**Exercise prompt**
From the first line to the last, print the records exactly.

**Raw data**
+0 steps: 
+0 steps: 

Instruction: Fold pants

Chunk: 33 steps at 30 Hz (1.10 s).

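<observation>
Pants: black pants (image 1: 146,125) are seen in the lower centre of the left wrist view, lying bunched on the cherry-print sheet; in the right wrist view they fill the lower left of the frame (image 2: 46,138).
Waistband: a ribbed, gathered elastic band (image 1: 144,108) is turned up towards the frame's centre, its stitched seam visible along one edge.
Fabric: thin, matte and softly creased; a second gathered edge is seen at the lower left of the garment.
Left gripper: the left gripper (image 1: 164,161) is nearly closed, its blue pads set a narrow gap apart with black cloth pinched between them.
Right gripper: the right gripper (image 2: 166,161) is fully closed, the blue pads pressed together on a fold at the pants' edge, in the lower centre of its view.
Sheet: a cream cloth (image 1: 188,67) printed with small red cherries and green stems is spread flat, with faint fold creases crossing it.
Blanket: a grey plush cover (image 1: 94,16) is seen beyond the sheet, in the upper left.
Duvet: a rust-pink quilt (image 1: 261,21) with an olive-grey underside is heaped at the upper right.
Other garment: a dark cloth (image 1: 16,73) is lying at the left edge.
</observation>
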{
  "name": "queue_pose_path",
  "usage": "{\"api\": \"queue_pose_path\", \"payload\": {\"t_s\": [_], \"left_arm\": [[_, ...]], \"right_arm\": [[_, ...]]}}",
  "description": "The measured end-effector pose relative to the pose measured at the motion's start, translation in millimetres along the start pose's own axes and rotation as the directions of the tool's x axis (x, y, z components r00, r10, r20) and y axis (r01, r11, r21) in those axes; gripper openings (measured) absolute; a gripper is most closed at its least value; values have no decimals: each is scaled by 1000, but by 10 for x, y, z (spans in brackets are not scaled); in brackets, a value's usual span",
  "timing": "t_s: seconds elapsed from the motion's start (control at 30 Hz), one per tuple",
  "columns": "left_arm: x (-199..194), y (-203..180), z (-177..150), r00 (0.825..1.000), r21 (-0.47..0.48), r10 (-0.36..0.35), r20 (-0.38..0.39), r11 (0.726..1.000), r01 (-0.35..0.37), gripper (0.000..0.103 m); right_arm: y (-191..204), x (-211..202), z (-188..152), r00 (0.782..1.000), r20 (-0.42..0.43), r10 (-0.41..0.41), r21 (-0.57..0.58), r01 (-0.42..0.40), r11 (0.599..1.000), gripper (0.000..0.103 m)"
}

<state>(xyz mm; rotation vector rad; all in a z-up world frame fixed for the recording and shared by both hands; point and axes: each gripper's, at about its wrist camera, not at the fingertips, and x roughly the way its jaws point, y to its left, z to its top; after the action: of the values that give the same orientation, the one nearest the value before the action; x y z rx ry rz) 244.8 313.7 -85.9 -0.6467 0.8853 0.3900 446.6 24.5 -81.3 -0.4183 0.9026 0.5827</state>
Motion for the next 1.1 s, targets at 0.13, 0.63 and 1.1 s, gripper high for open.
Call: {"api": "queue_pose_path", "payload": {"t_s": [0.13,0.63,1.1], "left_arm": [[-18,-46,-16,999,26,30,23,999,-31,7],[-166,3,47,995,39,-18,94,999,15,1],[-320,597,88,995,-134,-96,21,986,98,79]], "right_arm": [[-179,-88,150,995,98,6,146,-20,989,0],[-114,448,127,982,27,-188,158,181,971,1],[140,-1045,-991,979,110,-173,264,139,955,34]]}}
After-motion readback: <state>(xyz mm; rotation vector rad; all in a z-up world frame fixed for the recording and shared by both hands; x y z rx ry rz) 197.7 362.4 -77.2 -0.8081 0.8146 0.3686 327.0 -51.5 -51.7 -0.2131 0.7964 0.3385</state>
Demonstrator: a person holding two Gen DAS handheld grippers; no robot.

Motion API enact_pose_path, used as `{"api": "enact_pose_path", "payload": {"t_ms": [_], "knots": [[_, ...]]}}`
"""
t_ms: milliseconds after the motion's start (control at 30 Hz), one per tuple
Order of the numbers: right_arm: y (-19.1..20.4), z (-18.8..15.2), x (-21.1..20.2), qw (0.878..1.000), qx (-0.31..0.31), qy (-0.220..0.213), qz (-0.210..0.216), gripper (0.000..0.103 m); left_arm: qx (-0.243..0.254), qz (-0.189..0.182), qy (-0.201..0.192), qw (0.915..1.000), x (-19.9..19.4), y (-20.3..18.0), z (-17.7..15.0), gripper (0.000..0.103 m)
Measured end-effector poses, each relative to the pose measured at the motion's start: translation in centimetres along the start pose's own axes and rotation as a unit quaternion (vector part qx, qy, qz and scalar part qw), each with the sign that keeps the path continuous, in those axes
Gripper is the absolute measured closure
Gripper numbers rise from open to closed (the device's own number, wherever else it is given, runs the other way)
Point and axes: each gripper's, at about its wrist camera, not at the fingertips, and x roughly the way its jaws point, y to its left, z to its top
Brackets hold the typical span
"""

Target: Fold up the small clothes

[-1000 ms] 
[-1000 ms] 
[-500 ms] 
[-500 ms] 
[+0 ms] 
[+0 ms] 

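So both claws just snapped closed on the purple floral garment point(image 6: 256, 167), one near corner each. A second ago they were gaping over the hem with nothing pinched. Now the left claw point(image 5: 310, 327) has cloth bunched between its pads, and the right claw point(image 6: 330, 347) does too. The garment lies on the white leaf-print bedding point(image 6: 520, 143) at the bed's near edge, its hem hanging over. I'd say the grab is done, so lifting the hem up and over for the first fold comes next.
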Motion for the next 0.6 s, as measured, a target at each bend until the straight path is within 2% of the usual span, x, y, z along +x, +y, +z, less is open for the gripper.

**Exercise answer**
+0 steps: 
+0 steps: 

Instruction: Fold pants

Chunk: 33 steps at 30 Hz (1.10 s).

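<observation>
Pants: black pants (image 1: 146,125) are seen in the lower centre of the left wrist view, lying bunched on the cherry-print sheet; in the right wrist view they fill the lower left of the frame (image 2: 46,138).
Waistband: a ribbed, gathered elastic band (image 1: 144,108) is turned up towards the frame's centre, its stitched seam visible along one edge.
Fabric: thin, matte and softly creased; a second gathered edge is seen at the lower left of the garment.
Left gripper: the left gripper (image 1: 164,161) is nearly closed, its blue pads set a narrow gap apart with black cloth pinched between them.
Right gripper: the right gripper (image 2: 166,161) is fully closed, the blue pads pressed together on a fold at the pants' edge, in the lower centre of its view.
Sheet: a cream cloth (image 1: 188,67) printed with small red cherries and green stems is spread flat, with faint fold creases crossing it.
Blanket: a grey plush cover (image 1: 94,16) is seen beyond the sheet, in the upper left.
Duvet: a rust-pink quilt (image 1: 261,21) with an olive-grey underside is heaped at the upper right.
Other garment: a dark cloth (image 1: 16,73) is lying at the left edge.
</observation>
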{
  "name": "queue_pose_path",
  "usage": "{\"api\": \"queue_pose_path\", \"payload\": {\"t_s\": [_], \"left_arm\": [[_, ...]], \"right_arm\": [[_, ...]]}}",
  "description": "The measured end-effector pose relative to the pose measured at the motion's start, translation in millimetres along the start pose's own axes and rotation as the directions of the tool's x axis (x, y, z components r00, r10, r20) and y axis (r01, r11, r21) in those axes; gripper openings (measured) absolute; a gripper is most closed at its least value; values have no decimals: each is scaled by 1000, but by 10 for x, y, z (spans in brackets are not scaled); in brackets, a value's usual span",
  "timing": "t_s: seconds elapsed from the motion's start (control at 30 Hz), one per tuple",
  "columns": "left_arm: x (-199..194), y (-203..180), z (-177..150), r00 (0.825..1.000), r21 (-0.47..0.48), r10 (-0.36..0.35), r20 (-0.38..0.39), r11 (0.726..1.000), r01 (-0.35..0.37), gripper (0.000..0.103 m); right_arm: y (-191..204), x (-211..202), z (-188..152), r00 (0.782..1.000), r20 (-0.42..0.43), r10 (-0.41..0.41), r21 (-0.57..0.58), r01 (-0.42..0.40), r11 (0.599..1.000), gripper (0.000..0.103 m)"
}

<state>(xyz mm; rotation vector rad; all in a z-up world frame fixed for the recording and shared by both hands; point and axes: each gripper's, at about its wrist camera, not at the fingertips, and x roughly the way its jaws point, y to its left, z to its top; after the action: of the values that give the same orientation, the one nearest the value before the action; x y z rx ry rz) 244.8 313.7 -85.9 -0.6467 0.8853 0.3900 446.6 24.5 -81.3 -0.4183 0.9026 0.5827</state>
Motion for the next 1.1 s, targets at 0.13, 0.63 and 1.1 s, gripper high for open.
Call: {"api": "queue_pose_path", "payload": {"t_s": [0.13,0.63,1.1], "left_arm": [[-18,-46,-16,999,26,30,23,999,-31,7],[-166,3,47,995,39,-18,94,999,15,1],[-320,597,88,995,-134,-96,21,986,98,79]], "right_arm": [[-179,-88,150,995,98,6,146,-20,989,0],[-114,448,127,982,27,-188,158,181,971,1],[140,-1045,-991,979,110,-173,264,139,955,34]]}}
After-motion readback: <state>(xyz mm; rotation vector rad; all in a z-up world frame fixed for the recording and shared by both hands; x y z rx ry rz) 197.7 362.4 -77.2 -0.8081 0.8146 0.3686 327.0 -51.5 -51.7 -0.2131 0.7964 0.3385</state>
Demonstrator: a person holding two Gen DAS handheld grippers; no robot.

Motion API enact_pose_path, used as `{"api": "enact_pose_path", "payload": {"t_ms": [_], "knots": [[_, ...]]}}`
"""
t_ms: milliseconds after the motion's start (control at 30 Hz), one per tuple
Order of the numbers: right_arm: y (-19.1..20.4), z (-18.8..15.2), x (-21.1..20.2), qw (0.878..1.000), qx (-0.31..0.31), qy (-0.220..0.213), qz (-0.210..0.216), gripper (0.000..0.103 m); left_arm: qx (-0.243..0.254), qz (-0.189..0.182), qy (-0.201..0.192), qw (0.915..1.000), x (-19.9..19.4), y (-20.3..18.0), z (-17.7..15.0), gripper (0.000..0.103 m)
Measured end-effector poses, each relative to the pose measured at the motion's start: translation in centimetres along the start pose's own axes and rotation as a unit quaternion (vector part qx, qy, qz and scalar part qw), each with the sign that keeps the path continuous, in those axes
Gripper is the absolute measured closure
Gripper numbers rise from open to closed (the device's own number, wherever else it is given, runs the other way)
Point and axes: each gripper's, at about its wrist camera, not at the fingertips, and x roughly the way its jaws point, y to its left, z to its top
Brackets hold the typical span
"""

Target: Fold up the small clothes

[-1000 ms] 
[-1000 ms] 
[-500 ms] 
[-500 ms] 
[+0 ms] 
[+0 ms] 

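So both claws just snapped closed on the purple floral garment point(image 6: 256, 167), one near corner each. A second ago they were gaping over the hem with nothing pinched. Now the left claw point(image 5: 310, 327) has cloth bunched between its pads, and the right claw point(image 6: 330, 347) does too. The garment lies on the white leaf-print bedding point(image 6: 520, 143) at the bed's near edge, its hem hanging over. I'd say the grab is done, so lifting the hem up and over for the first fold comes next.
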Motion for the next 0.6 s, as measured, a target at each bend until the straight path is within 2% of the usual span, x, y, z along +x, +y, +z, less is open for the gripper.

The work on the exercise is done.